Using the material that follows, output exactly the lines from the one containing "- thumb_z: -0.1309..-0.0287" through the one containing "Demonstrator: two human", with both ends kept.

** RECORDS SUPPLIED follows **

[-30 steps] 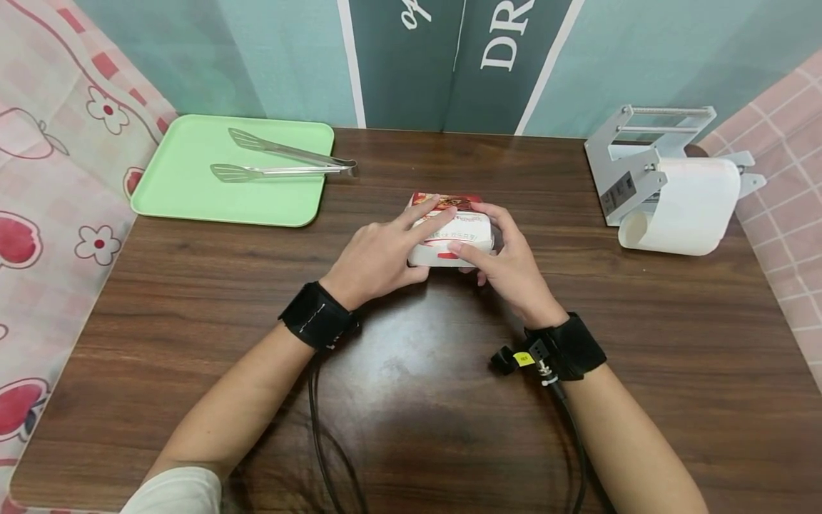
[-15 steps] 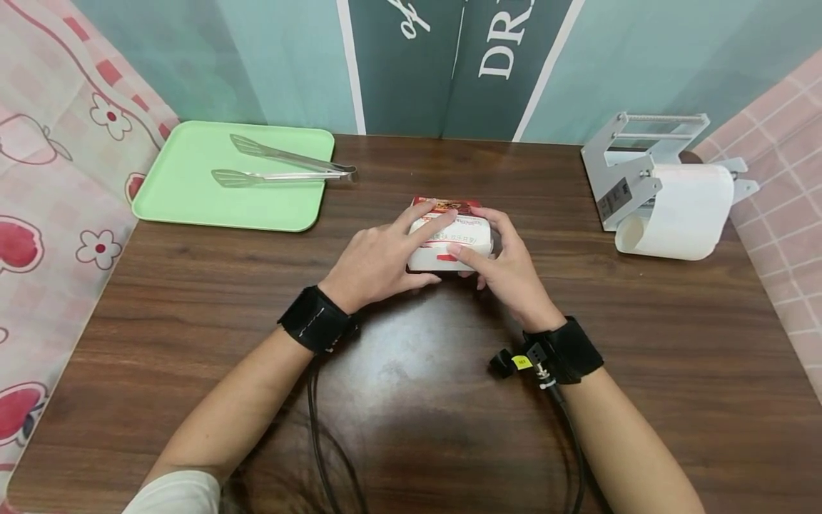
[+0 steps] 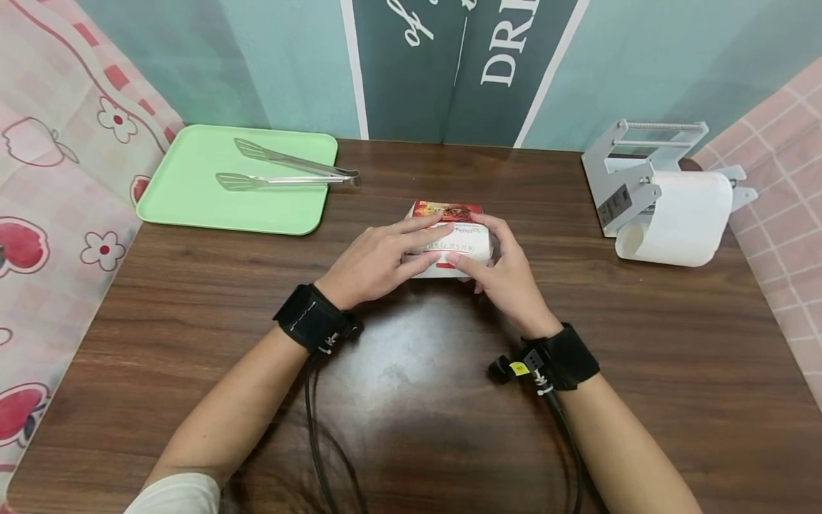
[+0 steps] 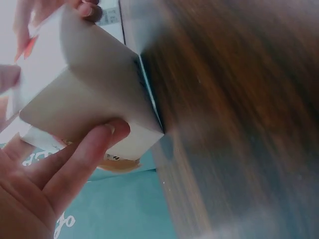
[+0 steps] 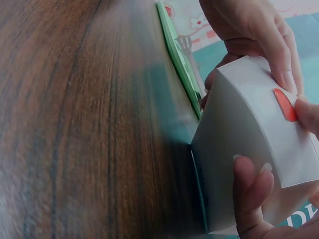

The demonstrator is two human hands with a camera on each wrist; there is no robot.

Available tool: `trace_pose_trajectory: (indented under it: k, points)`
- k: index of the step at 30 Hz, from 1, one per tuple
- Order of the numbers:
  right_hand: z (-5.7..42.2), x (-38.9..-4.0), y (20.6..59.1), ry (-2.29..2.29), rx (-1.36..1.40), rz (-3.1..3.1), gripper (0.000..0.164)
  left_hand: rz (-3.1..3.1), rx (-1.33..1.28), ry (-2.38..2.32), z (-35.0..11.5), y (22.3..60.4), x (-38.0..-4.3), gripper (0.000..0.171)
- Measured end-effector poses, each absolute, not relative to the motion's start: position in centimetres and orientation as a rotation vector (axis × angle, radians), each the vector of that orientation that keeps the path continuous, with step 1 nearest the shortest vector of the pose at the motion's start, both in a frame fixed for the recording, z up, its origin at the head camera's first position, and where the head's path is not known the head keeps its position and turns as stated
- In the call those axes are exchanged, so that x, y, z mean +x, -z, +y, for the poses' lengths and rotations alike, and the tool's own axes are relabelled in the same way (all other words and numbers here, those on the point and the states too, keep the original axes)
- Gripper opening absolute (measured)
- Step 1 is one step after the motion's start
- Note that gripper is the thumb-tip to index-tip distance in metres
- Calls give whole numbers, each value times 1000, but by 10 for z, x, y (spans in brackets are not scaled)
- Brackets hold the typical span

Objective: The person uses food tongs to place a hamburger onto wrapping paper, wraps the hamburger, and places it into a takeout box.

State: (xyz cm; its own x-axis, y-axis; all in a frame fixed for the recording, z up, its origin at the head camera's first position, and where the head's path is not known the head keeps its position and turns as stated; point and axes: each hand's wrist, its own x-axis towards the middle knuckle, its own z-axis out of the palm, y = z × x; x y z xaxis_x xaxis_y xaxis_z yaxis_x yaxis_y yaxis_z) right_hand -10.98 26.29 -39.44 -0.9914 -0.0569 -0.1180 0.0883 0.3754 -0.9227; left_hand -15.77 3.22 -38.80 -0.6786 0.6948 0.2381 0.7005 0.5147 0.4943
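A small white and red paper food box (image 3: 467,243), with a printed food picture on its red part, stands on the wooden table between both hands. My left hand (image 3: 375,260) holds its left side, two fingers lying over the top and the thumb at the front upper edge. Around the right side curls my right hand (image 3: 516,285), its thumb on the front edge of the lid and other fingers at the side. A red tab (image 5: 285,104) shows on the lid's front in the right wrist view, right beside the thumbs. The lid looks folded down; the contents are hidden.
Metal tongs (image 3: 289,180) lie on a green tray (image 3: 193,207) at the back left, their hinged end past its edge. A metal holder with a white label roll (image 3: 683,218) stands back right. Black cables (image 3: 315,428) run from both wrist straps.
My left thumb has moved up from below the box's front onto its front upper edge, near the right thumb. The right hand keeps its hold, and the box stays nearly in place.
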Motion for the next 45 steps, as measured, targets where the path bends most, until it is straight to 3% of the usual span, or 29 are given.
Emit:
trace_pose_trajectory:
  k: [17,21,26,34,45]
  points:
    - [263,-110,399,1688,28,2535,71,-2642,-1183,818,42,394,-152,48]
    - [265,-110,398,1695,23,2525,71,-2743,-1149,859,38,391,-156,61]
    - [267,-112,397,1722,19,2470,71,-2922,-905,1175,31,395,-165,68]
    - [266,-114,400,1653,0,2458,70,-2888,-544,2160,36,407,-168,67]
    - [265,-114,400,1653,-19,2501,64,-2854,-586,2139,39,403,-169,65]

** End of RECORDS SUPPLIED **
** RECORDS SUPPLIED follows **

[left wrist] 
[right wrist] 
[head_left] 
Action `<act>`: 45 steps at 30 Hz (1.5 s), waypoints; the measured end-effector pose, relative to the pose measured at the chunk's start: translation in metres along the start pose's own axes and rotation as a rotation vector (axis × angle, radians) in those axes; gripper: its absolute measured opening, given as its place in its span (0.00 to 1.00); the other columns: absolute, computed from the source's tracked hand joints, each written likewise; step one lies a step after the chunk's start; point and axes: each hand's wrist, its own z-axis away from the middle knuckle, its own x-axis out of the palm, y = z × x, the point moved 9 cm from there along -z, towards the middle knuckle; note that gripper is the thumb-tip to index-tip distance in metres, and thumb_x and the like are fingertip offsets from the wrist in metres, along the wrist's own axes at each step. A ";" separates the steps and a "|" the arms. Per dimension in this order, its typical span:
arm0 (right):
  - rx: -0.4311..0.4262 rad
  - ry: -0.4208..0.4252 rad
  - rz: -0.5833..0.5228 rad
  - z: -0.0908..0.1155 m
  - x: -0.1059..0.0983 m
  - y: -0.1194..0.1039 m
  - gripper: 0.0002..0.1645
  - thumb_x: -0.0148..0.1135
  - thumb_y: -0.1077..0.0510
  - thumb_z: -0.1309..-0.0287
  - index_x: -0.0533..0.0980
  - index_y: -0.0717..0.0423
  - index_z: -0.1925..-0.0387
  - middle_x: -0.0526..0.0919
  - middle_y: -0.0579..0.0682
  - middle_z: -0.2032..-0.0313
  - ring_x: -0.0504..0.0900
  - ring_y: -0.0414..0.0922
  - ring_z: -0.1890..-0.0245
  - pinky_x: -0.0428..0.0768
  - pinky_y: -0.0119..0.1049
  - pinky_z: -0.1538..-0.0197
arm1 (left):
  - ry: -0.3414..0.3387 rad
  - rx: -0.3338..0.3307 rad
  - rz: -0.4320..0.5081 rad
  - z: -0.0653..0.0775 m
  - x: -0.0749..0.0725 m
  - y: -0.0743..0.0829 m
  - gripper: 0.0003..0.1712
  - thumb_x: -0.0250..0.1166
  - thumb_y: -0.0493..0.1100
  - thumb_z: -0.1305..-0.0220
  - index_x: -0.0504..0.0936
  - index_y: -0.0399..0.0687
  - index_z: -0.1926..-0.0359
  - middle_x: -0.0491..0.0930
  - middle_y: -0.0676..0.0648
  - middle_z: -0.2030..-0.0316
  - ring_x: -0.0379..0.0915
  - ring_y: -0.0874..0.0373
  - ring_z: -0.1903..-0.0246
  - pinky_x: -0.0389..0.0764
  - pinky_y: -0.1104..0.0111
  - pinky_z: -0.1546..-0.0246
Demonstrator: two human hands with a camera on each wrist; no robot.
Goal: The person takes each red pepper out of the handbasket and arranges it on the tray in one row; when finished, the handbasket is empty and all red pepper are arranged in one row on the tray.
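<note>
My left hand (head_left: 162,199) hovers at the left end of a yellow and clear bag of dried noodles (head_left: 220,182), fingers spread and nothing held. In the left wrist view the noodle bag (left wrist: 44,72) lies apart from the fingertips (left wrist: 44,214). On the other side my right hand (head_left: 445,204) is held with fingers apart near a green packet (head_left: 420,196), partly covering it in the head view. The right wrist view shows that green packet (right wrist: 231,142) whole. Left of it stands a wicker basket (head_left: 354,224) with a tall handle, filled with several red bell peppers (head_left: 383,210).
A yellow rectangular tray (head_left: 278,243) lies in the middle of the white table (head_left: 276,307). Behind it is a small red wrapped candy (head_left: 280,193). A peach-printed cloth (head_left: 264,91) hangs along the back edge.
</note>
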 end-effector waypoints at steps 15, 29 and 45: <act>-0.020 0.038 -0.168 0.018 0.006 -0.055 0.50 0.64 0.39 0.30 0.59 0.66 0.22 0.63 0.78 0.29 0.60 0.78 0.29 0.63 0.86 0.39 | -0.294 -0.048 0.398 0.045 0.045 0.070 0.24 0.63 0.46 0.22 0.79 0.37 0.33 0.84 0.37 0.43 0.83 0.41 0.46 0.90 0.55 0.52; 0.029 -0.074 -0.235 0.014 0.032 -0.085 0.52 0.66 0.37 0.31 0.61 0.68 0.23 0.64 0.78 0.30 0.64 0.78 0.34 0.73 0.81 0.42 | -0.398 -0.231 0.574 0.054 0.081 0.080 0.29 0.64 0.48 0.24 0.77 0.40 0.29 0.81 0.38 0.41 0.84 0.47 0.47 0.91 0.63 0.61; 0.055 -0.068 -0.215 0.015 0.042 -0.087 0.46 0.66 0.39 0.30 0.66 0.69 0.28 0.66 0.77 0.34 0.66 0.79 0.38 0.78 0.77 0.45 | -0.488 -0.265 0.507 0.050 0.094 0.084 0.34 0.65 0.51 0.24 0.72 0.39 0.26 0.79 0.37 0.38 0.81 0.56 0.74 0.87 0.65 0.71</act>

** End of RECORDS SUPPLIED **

◆ **RESULT FOR THIS TASK**
  - thumb_z: -0.1309..-0.0287
  - index_x: -0.0533..0.0980
  - index_y: -0.0717..0.0423
  - index_z: -0.1925..-0.0387
  - middle_x: -0.0526..0.0919
  - middle_y: -0.0579..0.0682
  - middle_z: -0.2032..-0.0313
  - ring_x: -0.0504..0.0900
  - ring_y: -0.0414..0.0922
  - ring_z: -0.1890..-0.0245
  - pinky_x: -0.0428..0.0768
  - pinky_y: -0.0119..0.1049
  - pinky_z: -0.1538..-0.0197
arm1 (left):
  - ry: -0.3414..0.3387 rad
  - rx: -0.3338..0.3307 rad
  - rz: -0.4320..0.5081 rad
  - z: -0.0653..0.0775 m
  - x: -0.0749..0.0725 m
  - y: -0.0743..0.0829 m
  - gripper: 0.0003..0.1712
  - thumb_x: -0.0250..0.1166
  - thumb_y: -0.0493..0.1100
  - thumb_z: -0.1305..-0.0220
  - index_x: -0.0504..0.0936
  - index_y: -0.0399..0.0687
  - index_z: -0.1926..-0.0359
  - middle_x: -0.0491..0.0930
  - middle_y: -0.0676..0.0648
  - middle_z: -0.2030..-0.0316
  - ring_x: -0.0379..0.0915
  - ring_y: -0.0874..0.0373
  - ring_z: -0.1903..-0.0246
  - pinky_x: -0.0389..0.0764
  - pinky_y: -0.1104..0.0111
  - pinky_z: -0.1546..-0.0246
Demonstrator: two human hands with a camera on each wrist; no robot.

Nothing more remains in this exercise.